桜木紫乃の顔写真を見て、「あ、桐野夏生に似ている」と思いました。良く見るとまったく違うのですが、お二人とも非常に理知的な女性という印象です。で、理知的な女性の小説はえてして暗いんですよ。桐野夏生がまさにそうでして、「柔らかな頬」「グロテスク」「OUT」と読んで、タッチがどうにも暗くてこれ以上は読む気が失せました。
で、上記の2作もタッチが暗いのですが、何でもないような箇所にハッとさせられる感性の鋭さと文章の上手さがあり読ませます。おそらく何度も推敲を重ね完成度を高めた小説と思います。さほど長編でないのも疲れなくて良い。
たとえば、「無垢の領域」では、
「…突き放しているわけでも、諦めているわけでもない。怜子自身は、自分がそうした生活に対する女性的な細やかさを持っていないせいだと思っている。秋津母子の生活を支えていることも、彼の妻という立場も、どこか他人事のように感じている。一緒に暮らす人間に抱く距離を、最近は縮めようと思わなくなった…」
のように。
桜木紫乃は不思議な魅力がありそうです。また機会を見て他の作品も読んでみたい。
shige様ご推奨?の小泉喜美子「弁護側の証人」(集英社文庫)…評価→中の上。
なんせ、今から五十年以上も前に書かれたミステリーなので、内容的にやや古めかしさを感じます。使われたトリックも。しかし、これはミステリーの古典として楽しめば良いのです。
その上で、小泉喜美子独特のエモーショナルな文章のタッチを味わい、楽しもう。トリックは…秘密ネ。
これ以上はネタバレになるのでよすわ。
【今もオサラバ出来ないミステリー作家】
松本清張…初期の頃の短編や、「黒い画集」の中編は今も手元にあり、再読すると改めて面白い発見があります。短編の「声」ななどは、もしかすると、横山秀夫の短編、「顔」に影響を与えているんじゃないかしら?
梓林太郎…マイナーな方の作家かもしれませんし、トリックなど取り立ててどうってこともないのですが、川を題材にした「茶屋次郎シリーズ」を楽しんでいます。
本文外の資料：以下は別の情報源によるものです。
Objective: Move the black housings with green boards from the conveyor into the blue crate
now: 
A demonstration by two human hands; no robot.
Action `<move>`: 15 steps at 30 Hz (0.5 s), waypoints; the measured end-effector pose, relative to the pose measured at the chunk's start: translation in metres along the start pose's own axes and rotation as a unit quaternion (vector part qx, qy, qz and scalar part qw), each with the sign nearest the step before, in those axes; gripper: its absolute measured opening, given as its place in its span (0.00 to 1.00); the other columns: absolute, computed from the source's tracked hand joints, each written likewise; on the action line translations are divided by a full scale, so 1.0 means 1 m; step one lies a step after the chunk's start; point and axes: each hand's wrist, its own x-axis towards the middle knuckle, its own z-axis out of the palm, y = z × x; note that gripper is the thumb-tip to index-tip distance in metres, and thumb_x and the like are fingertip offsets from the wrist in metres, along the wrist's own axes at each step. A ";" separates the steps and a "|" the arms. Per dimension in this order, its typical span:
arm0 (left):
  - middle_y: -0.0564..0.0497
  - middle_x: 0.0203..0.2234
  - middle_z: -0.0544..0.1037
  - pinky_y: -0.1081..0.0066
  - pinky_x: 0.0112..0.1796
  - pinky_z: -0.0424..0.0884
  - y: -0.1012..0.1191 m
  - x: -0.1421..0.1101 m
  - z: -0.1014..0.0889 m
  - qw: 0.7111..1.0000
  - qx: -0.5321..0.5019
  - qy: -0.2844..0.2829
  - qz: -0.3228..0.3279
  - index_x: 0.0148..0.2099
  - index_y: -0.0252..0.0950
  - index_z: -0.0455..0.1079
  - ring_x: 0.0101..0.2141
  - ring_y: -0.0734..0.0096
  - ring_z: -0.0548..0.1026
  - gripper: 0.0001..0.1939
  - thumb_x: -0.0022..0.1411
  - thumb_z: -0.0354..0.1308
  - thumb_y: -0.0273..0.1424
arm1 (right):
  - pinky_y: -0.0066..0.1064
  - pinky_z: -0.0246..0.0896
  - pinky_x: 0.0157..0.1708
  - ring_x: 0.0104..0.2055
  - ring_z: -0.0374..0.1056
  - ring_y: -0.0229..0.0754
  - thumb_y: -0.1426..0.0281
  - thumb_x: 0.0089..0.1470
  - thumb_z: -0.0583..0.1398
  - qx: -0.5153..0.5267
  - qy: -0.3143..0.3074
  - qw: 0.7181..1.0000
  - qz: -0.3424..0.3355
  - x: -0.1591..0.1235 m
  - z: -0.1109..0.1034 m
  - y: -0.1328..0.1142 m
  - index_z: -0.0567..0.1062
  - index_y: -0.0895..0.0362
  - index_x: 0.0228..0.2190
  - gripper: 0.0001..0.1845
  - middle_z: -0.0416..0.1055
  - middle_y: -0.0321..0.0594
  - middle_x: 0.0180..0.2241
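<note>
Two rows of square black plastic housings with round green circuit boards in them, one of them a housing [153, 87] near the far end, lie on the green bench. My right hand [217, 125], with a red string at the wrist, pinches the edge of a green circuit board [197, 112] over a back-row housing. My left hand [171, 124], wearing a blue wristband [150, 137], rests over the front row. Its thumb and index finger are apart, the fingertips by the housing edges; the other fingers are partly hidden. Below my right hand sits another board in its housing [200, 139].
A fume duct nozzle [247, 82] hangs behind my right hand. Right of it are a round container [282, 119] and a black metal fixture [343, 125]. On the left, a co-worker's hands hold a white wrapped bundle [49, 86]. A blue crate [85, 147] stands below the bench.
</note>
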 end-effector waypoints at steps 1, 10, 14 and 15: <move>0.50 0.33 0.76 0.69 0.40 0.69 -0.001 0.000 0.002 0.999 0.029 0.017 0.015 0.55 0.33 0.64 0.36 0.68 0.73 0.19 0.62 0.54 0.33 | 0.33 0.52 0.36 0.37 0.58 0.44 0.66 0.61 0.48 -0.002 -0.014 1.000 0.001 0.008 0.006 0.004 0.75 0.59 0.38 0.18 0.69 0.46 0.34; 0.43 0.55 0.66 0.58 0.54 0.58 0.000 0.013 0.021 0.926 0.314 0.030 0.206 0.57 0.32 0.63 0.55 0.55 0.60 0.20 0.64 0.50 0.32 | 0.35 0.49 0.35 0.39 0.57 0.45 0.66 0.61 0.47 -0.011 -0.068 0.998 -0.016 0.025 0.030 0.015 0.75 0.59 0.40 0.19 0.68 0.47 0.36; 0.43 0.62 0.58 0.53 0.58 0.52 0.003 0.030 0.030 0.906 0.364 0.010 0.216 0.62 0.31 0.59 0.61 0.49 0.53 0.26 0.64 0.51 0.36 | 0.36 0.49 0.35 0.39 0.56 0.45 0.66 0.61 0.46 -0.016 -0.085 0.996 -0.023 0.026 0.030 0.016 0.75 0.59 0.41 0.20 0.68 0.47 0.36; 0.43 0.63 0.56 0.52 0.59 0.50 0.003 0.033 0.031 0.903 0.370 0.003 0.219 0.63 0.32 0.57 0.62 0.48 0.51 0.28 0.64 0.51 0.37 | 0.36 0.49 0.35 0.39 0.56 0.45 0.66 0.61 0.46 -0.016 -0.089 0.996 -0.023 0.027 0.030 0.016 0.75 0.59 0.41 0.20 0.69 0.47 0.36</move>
「多摩川殺人事件」「信濃川殺人事件」「隅田川殺人事件」など。海や山を題材にしたミステリーは珍しくないですが、川は珍しい。
川を河口から源流まで辿る旅は好奇心を刺激しますし、ロマンティックです。若いころに私ですら、不完全ですが、多摩川と信濃川(千曲川)については、河口から源流近くまで、断続的な遡行ではあっても、試みたことがあります。電車やバスやレンタカーを使って、ズルをしていますが(^_^;)。
「茶屋次郎シリーズ」は時々テレビドラマ化され、ベテラン俳優の橋爪功さんが良い味を出していますね。
山村美沙…京都に住んでいた作家で、京都を舞台にしたミステリーが多いですね。私はどうも京都ものには目が無いです。「舞妓シリーズ」とか。今でも中古本屋で山村美沙の「京都もの」を見つけると、つい買ってしまいます。で、山村美沙のトリックは、そんなにバカにしたものでもありません。
【読む度に、評価が上昇するミステリー作家】
新田次郎…エッ?新田次郎はミステリーも書いていたの?ですか。そうなんです。「山岳ミステリー」です。松本清張の「黒い画集」に「遭難」という北アルプスを舞台にしたミステリーがあります。これはたぶん、山岳ミステリーに先鞭をつけたものだと思います。さすがは松本清張です。
新田次郎は読む度にますます好きになって来ます。
山岳小説と山岳ミステリーについては、別途あらためて記事にする予定です。